### Requirement:
Please repeat the lines below exactly. Begin with the line containing "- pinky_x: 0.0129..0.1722" and go on through the line containing "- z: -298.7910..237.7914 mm".

### Provided material:
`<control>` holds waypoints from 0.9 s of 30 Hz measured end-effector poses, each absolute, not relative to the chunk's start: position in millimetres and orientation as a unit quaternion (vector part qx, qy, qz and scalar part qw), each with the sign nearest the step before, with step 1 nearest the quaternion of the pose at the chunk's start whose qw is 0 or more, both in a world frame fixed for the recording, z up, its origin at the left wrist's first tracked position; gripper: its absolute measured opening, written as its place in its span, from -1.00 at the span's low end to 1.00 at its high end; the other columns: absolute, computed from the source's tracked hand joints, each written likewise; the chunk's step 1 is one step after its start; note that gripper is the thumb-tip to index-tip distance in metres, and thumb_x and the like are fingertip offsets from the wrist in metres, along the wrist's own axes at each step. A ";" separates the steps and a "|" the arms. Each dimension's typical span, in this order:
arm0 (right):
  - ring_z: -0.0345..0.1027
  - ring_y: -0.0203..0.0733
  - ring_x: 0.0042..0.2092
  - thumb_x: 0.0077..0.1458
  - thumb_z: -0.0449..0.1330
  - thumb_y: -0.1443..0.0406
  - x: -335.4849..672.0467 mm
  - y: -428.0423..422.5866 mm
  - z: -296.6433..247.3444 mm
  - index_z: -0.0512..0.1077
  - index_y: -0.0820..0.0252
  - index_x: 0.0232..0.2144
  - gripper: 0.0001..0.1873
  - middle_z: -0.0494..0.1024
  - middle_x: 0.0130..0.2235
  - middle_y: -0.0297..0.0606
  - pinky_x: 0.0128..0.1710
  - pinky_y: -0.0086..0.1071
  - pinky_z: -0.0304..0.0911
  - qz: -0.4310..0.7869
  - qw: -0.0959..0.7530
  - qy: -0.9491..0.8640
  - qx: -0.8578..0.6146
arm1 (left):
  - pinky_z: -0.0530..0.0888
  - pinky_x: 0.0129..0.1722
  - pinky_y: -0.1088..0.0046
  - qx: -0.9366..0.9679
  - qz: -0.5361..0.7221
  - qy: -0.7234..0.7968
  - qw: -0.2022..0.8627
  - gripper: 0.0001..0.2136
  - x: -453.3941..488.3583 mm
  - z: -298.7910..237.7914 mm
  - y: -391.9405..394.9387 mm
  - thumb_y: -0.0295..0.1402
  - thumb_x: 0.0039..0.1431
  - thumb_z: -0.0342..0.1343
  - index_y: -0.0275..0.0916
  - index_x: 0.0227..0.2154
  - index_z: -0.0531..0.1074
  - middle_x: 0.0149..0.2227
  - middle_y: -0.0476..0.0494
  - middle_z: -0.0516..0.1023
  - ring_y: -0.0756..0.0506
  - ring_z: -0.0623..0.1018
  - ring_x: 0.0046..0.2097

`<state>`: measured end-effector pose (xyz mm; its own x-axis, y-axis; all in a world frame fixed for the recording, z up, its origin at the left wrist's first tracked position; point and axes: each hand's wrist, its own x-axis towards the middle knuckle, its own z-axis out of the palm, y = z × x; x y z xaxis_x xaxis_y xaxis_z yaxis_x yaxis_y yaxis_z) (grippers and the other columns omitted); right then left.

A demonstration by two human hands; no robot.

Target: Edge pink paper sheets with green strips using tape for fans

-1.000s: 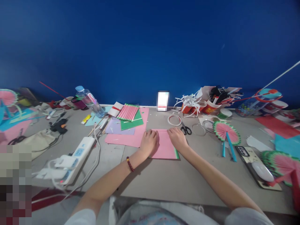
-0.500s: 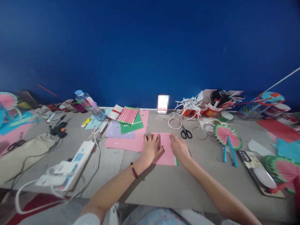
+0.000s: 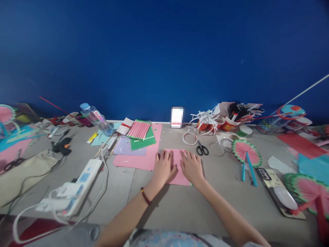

### Solution:
  - pinky_x: 0.0129..0.1722
  - pinky_y: -0.1088..0.0046
  - qx: -0.9366..0.9679
  - qz: -0.5361..0.7221
  - qy: -0.7234..0.7968
  - qw: -0.2022..0.8627
  - gripper: 0.0001..0.2136
  - x: -453.3941..488.3583 mm
  - z: -298.7910..237.7914 mm

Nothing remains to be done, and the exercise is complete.